In a message dated 2001-07-13 7:00:26 Pacific Daylight Time,
unicode@abyssiniacybergateway.net writes:
> Sounds promising! How well does SCSU gzip?
If gzip works anything like PKZIP, the answer is, very well indeed. This is
because (using the explanation I have heard before) SCSU retargets Unicode
text to an 8-bit model, meaning that for small alphabetic scripts (or
medium-sized syllabic scripts like Ethiopic), most characters are represented
in one byte, so the information appears 8 bits at a time. Many
general-purpose compression algorithms are optimized for that kind of data.

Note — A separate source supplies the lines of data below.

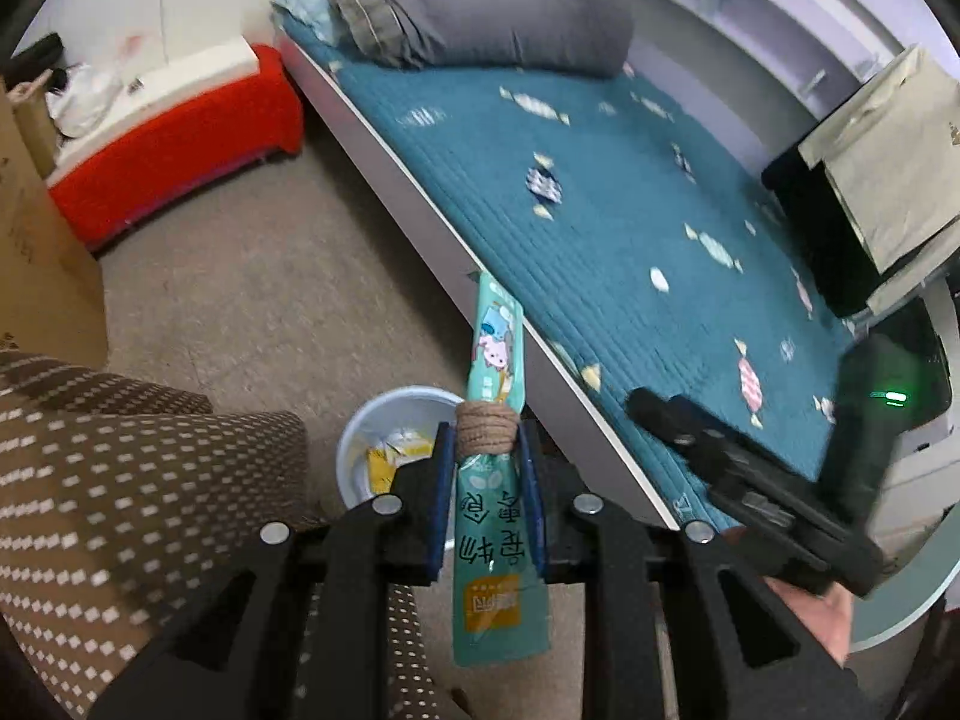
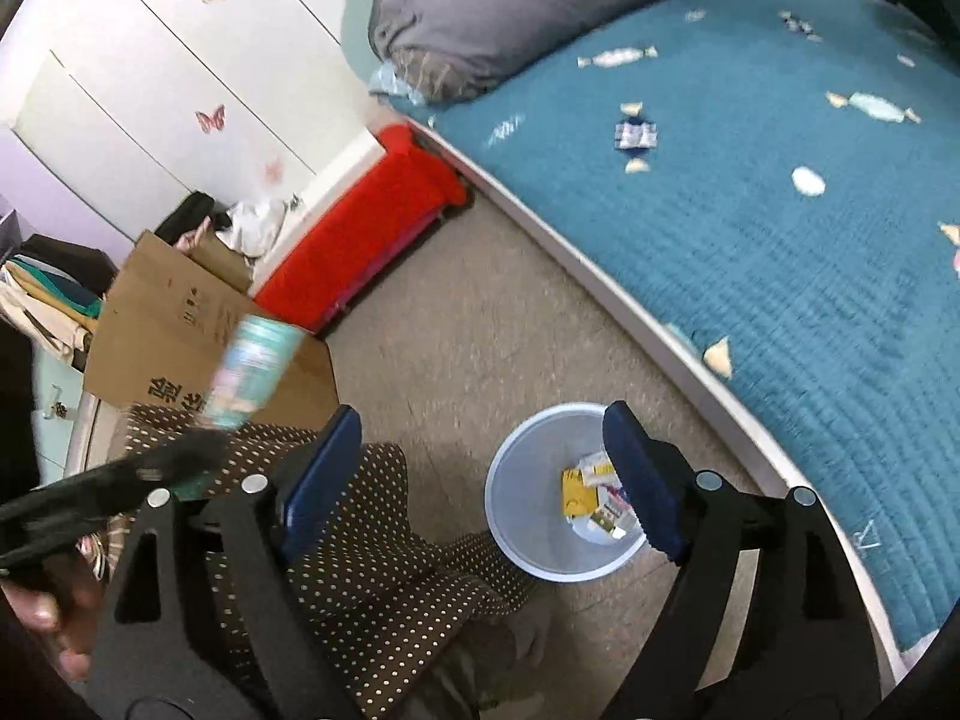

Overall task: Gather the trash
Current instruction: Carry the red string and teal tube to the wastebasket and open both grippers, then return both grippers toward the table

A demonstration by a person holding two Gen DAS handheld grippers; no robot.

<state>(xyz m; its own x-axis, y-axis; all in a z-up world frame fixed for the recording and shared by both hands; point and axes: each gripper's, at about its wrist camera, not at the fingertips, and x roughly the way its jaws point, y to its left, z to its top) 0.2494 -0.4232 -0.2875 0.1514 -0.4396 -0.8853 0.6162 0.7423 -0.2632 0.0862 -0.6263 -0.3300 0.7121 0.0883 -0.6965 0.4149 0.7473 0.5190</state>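
A home bedroom. A bed (image 1: 630, 228) with a teal quilted cover (candy print) and a grey pillow (image 1: 480, 6) stands beside white wardrobe doors (image 2: 168, 60) bearing butterfly stickers (image 2: 210, 118). A small bin (image 2: 540, 540) sits on the floor by the bed's edge.

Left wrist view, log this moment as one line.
left gripper: shut on green packet | right gripper: open, holding nothing | bin: on floor, holds trash

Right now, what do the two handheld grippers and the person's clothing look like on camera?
Both the left gripper and the right gripper have black angular plastic frames, silver round pivot bolts and dark blue pads on the fingers. The right gripper's body shows a green indicator light. The person wears brown white-dotted trousers.
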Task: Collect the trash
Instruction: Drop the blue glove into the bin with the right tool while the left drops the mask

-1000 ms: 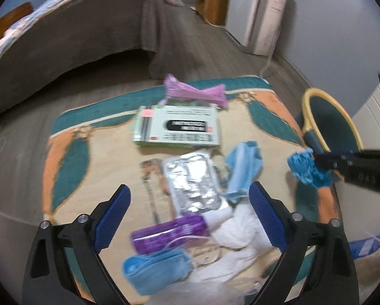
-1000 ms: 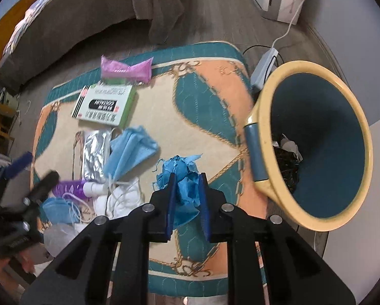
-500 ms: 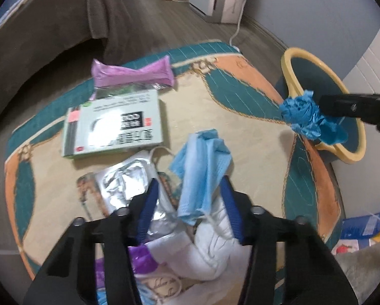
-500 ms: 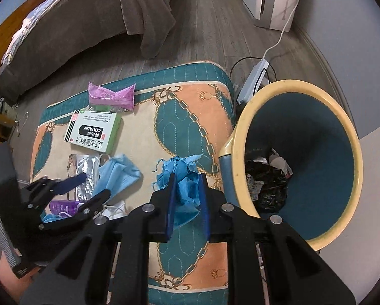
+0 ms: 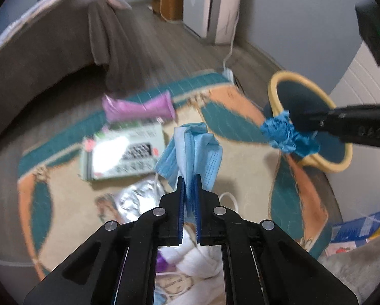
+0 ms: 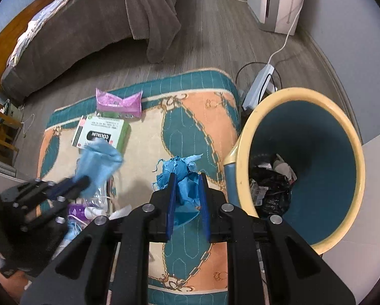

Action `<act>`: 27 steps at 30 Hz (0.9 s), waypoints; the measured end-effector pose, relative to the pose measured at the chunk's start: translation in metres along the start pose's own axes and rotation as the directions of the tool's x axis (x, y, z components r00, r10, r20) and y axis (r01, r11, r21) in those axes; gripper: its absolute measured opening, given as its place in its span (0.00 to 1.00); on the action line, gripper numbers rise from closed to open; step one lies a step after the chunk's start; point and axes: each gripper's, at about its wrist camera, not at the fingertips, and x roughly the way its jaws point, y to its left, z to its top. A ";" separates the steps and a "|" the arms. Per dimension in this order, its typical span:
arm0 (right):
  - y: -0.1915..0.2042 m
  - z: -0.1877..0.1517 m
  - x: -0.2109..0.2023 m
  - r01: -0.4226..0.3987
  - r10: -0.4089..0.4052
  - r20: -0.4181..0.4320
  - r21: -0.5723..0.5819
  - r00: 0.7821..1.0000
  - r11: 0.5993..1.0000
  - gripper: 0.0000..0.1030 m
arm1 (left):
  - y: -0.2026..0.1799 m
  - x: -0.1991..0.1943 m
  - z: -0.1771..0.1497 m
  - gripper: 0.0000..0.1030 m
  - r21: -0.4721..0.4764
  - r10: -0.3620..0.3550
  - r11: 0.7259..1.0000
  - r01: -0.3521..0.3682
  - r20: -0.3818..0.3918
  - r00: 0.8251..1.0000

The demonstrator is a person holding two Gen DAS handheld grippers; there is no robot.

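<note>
Left claw pinched on blue face mask, lifted off rug for binning. Right claw clamps crumpled blue wad beside trash bin, short of rim. Box, purple wrapper on rug.

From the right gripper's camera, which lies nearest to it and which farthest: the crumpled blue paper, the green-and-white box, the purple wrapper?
1. Crumpled blue paper: clamped in the right gripper.
2. Green-and-white box: on the rug, ahead and left.
3. Purple wrapper: beyond the box, at the rug's far edge.
</note>
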 end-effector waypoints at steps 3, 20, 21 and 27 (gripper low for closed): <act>-0.003 0.004 -0.009 0.008 -0.008 0.031 0.006 0.999 1.000 0.16 | 0.009 -0.022 0.012 0.07 -0.024 0.012 1.000 -0.011 0.041 0.999; -0.061 0.025 -0.070 0.027 -0.043 0.192 0.088 0.981 0.996 0.16 | -0.040 -0.061 0.053 0.08 0.037 -0.010 0.999 0.005 0.116 0.993; -0.068 0.026 -0.073 0.028 -0.047 0.197 0.099 0.979 0.995 0.16 | -0.044 -0.061 0.055 0.08 0.044 -0.012 0.999 0.007 0.115 0.993; -0.096 0.024 -0.083 0.037 -0.065 0.211 0.136 0.975 0.990 0.16 | -0.075 -0.051 0.068 0.08 0.094 -0.047 0.995 0.037 0.109 0.993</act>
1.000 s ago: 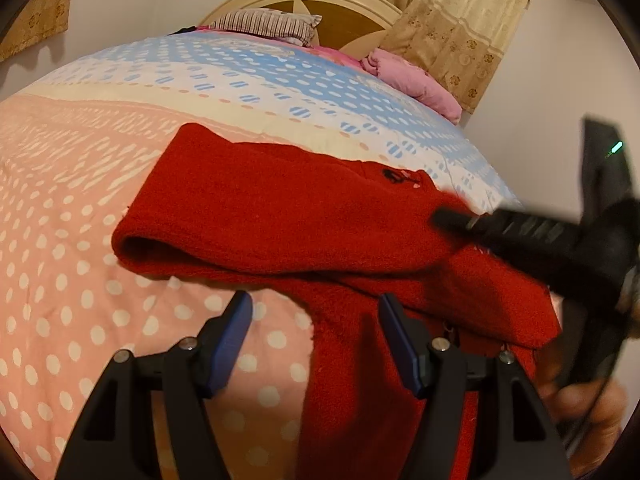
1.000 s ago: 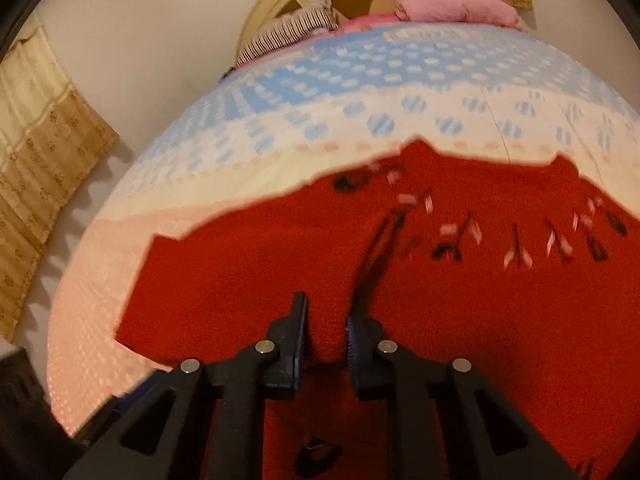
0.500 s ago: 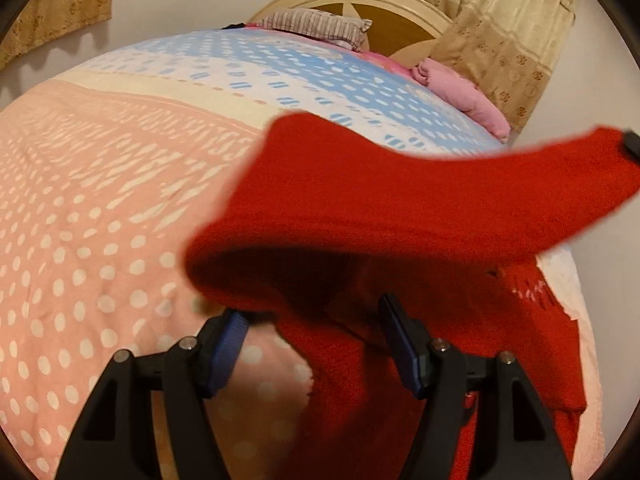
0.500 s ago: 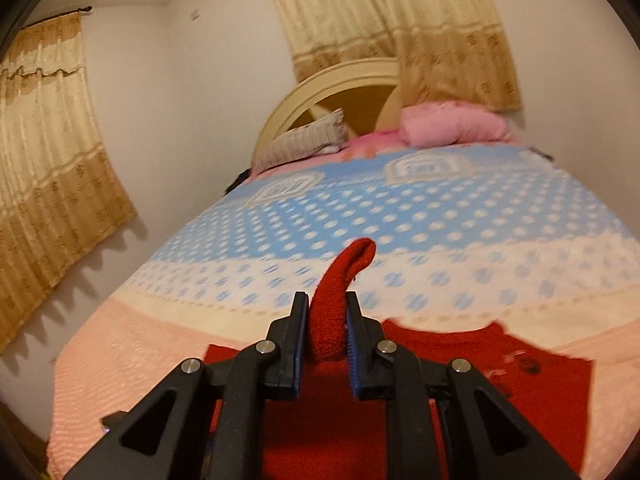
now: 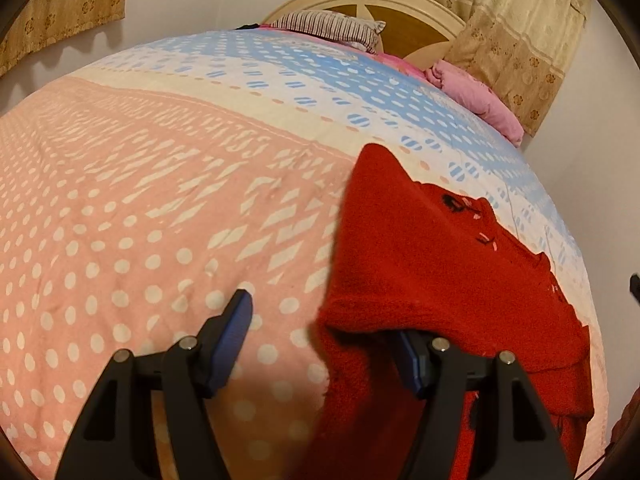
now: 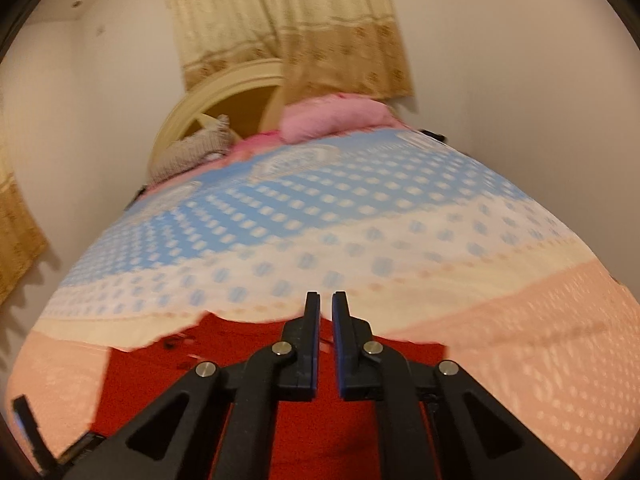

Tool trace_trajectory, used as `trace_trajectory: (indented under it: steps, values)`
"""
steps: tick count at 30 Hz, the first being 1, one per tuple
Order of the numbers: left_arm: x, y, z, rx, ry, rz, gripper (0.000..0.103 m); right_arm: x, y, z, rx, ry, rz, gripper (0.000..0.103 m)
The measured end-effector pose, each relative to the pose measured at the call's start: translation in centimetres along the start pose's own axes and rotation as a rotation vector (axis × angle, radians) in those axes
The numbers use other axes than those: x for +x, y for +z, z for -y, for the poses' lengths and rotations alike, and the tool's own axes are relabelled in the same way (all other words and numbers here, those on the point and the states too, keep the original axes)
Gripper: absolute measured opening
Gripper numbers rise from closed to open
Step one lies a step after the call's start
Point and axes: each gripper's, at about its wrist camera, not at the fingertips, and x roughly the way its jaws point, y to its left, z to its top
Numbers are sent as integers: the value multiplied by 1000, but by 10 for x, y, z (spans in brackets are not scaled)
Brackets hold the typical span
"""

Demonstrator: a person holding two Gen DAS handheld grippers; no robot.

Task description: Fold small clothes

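A small red knit sweater (image 5: 432,264) with dark and pink stitched marks lies on the bed, one sleeve folded across its body. My left gripper (image 5: 320,332) is open just above the bed; its right finger is under the folded red edge, its left finger (image 5: 234,326) over bare bedspread. In the right wrist view the sweater (image 6: 168,376) lies flat below my right gripper (image 6: 326,304), whose jaws stand almost closed with a narrow empty gap, above the garment's far edge.
The bedspread (image 5: 140,208) is pink with white dots near me and blue and white farther off. A striped pillow (image 5: 332,30) and a pink bundle (image 5: 476,100) lie by the wooden headboard (image 5: 404,16). Curtains and walls stand behind.
My right gripper let go of the red sleeve it had lifted and now holds nothing. The sleeve dropped across the sweater. My left gripper shifted left, its right finger now under the fold.
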Motion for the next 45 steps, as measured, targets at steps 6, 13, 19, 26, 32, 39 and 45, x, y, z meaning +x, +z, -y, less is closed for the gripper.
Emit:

Recently I created a test file of all Unicode characters in code point order
(excluding the surrogates, but including all the other non-characters). I
will admit up front that this is a pathological test case and real-world data
probably won't behave anywhere near the same. Having said that, here are the
file sizes of this data expressed in UTF-8 and SCSU, raw and zipped (using
PKZIP 4.0):
Raw UTF-8 4,382,592
Zipped UTF-8 2,264,152 (52% of raw UTF-8)
Raw SCSU 1,179,688 (27% of raw UTF-8)
Zipped SCSU 104,316 (9% of raw SCSU, < 5% of zipped UTF-8)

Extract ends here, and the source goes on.